The European Court of Human Rights (Fourth Section), sitting on 27 April 2004 as a Chamber composed of
Sir Nicolas Bratza , President , Mr M. Pellonpää , Mrs V. Strážnická , Mr J. Casadevall , Mr S. Pavlovschi , Mr J. Borrego Borrego , Mrs E. Fura-Sandström , judges ,
and Mr M. O'Boyle , Section Registrar ,
Having regard to the above application lodged on 31 January 2000,
Having regard to the observations submitted by the respondent Government and the observations in reply submitted by the applicant,
Having deliberated, decides as follows:
THE FACTS
The applicant, Mr Valeriu Busuioc, is a Moldovan national who was born in 1956 and lives in Chişinău. He was represented before the Court by Mr Serghei Ostaf, from the Moldovan Helsinki Committee.
A. The circumstances of the case
The facts of the case, as submitted by the parties, may be summarised as follows.
1. Background
The applicant is a journalist. On 14 August 1998 the weekly newspaper “Express” published an article entitled “The minor affairs of the big airport” signed by the applicant. He gave as sources for his article the outcome of a press investigation conducted by him and the materials of a parliamentary commission concerning the selling of military planes. The article stated, inter alia , that:
“The scandal of the sale of Moldovan aircrafts at dumping prices attracted the public attention of Moldovan society, which is already used to being unsurprised by such events. However, these still ongoing events offered our newspaper the opportunity to focus on this topic (see, 'Express' No. 19 and 20 of 19 and 26 June 1998). This article is an attempt to give a meaning to the events, which happened within the State Administration of Civil Aviation ('SACA') in the last two years, on the basis of facts which became known as a result of a press investigation.

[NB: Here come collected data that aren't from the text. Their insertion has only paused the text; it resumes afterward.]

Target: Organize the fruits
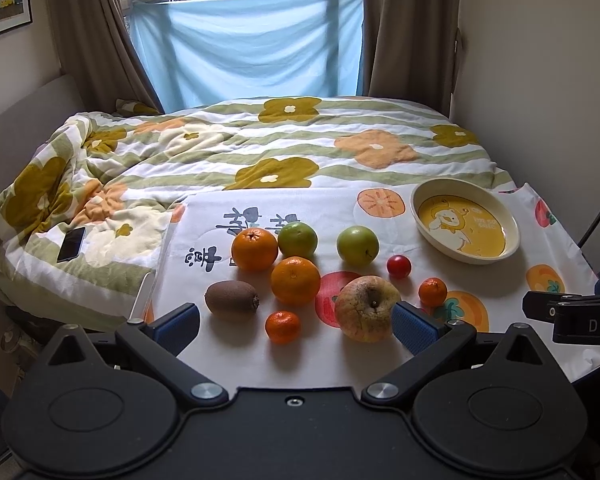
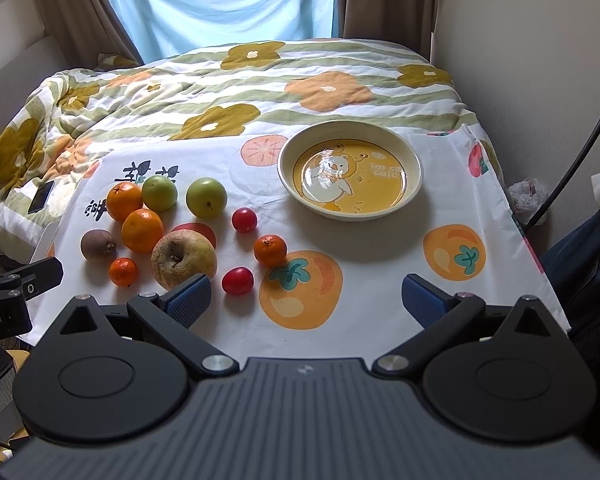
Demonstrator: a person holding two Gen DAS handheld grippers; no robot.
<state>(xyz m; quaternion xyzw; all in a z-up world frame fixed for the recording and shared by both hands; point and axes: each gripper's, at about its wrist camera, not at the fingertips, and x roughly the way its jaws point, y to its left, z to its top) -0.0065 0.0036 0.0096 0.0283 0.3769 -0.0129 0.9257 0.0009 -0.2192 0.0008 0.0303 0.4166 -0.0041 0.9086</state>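
Here the fruits lie loose on the printed cloth [image 2: 380, 280] that covers the table: two oranges [image 2: 124, 201], two green fruits [image 2: 206, 197], a kiwi [image 2: 98, 244], a blotchy apple [image 2: 183, 257], two small mandarins [image 2: 270, 250] and two red tomatoes [image 2: 237, 280], clustered left of the yellow duck plate [image 2: 350, 170], which holds nothing. The left tongs [image 1: 296, 322] hover spread wide, its right pad just beside the apple. The right tongs [image 2: 306, 300] are spread too, gripping nothing, near the closer tomato. Behind lies a bed with a flowered quilt [image 1: 260, 148] and a phone [image 1: 71, 244].
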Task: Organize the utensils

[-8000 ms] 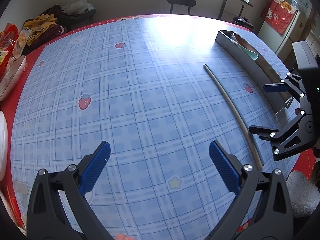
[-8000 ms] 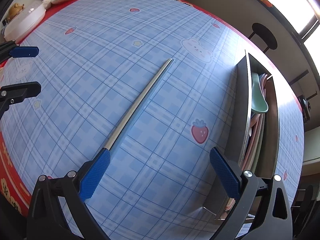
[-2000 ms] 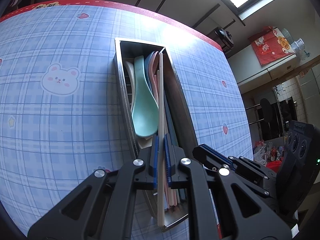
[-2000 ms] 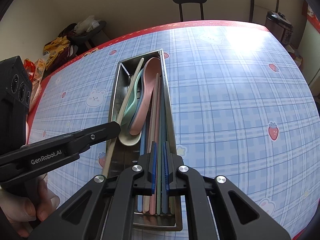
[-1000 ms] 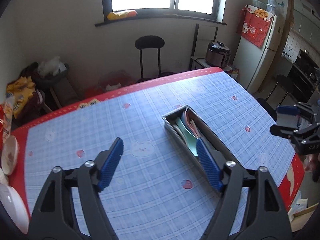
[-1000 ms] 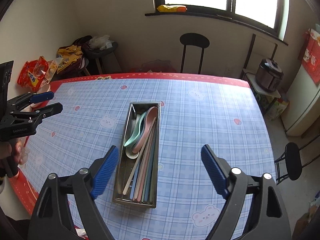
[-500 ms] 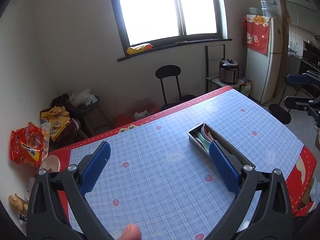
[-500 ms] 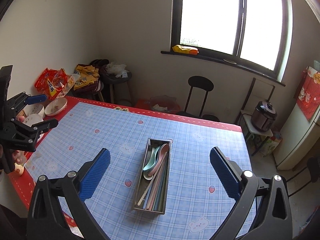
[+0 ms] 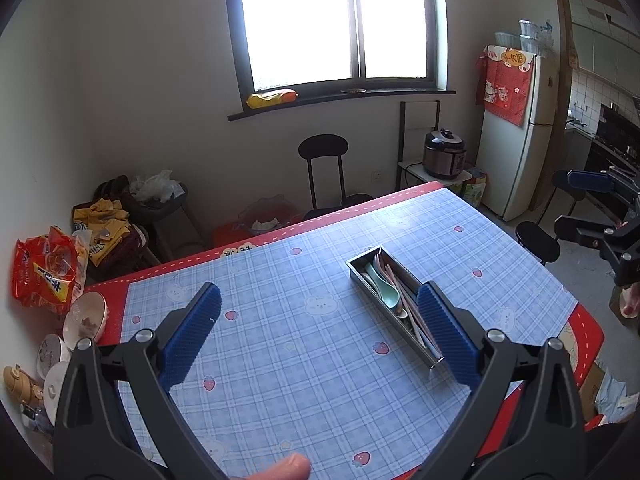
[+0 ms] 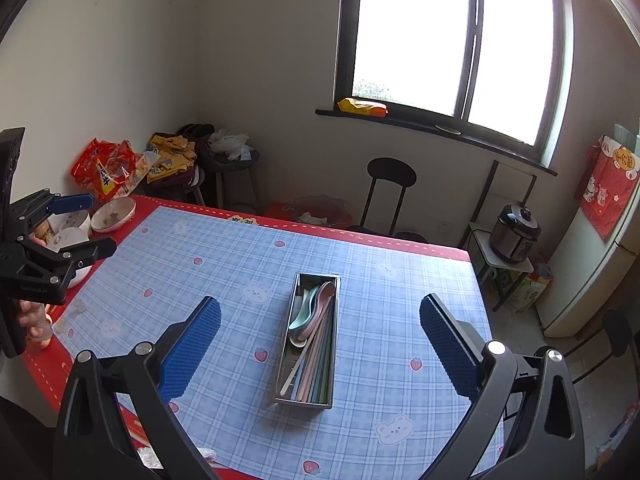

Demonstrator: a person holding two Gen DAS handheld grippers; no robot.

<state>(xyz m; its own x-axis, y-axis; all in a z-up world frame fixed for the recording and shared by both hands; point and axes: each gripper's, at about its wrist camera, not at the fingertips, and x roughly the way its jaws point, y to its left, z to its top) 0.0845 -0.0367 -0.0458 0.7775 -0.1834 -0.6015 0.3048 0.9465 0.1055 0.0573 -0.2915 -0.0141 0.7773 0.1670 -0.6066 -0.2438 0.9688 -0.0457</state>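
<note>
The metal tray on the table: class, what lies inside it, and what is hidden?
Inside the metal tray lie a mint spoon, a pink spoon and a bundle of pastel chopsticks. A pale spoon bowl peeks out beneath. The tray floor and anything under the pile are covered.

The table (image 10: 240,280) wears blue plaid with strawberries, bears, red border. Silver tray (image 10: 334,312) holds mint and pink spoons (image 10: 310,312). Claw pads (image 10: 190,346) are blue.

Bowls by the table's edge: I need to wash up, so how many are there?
3 at least, clustered at the table's red corner: a brownish bowl, a white bowl and another white bowl beside them; more may be hidden.
</note>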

In 1995 Chişinău International Airport ('CIA') split from the State Air Company 'Air Moldova' and became an independent enterprise. The Head of SACA was L.P., while A.I. was appointed as Head of CIA. An agreement was signed between SACA and A.I. for a period of three years. In 1996 the above agreement was cancelled on the grounds of the negligence of A.I. in carrying out his duties. This fact was the starting point of the story which follows.
A.I. disagreed with SACA's decision on his dismissal and lodged a court action seeking his reinstatement. Since court proceedings in Moldova are so lengthy, A.I., who could not accept his dismissal, took steps to approach CIA's staff. To this end, he organised with the support of his adherents a demonstration on the old airport square. A.I. took the floor and the core of his speech was that he was the only person who, as head of CIA, could ensure its economic growth.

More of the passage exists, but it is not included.